Return the listing that follows, word for word.

** Data segment follows **

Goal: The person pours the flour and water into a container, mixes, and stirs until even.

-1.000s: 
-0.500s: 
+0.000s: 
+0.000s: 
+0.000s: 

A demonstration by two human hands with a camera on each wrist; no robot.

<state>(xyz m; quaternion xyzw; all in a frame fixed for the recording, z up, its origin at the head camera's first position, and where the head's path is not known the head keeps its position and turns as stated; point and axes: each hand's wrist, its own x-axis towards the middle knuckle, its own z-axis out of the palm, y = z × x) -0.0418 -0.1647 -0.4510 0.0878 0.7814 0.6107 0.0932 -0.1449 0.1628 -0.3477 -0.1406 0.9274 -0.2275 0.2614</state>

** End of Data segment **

§ **Response to the task**:
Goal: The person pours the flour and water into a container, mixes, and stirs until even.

-1.000s: 
-0.500s: 
+0.000s: 
+0.000s: 
+0.000s: 

A demonstration by two human hands with a camera on each wrist; no robot.

<state>(xyz m; quaternion xyzw; all in a frame fixed for the recording, z up, its origin at the head camera's first position, and where the head's path is not known the head keeps its position and turns as stated; point and axes: each hand's wrist, its own x-axis towards the middle knuckle, its own z-axis out of the palm, y = z × x) -0.0418 -0.1647 -0.4510 0.0878 0.7814 0.6107 0.0932 -0.1449 0.1628 -0.3477 -0.1406 0.9274 -0.2275 0.2614</state>

The exercise requires nothing else.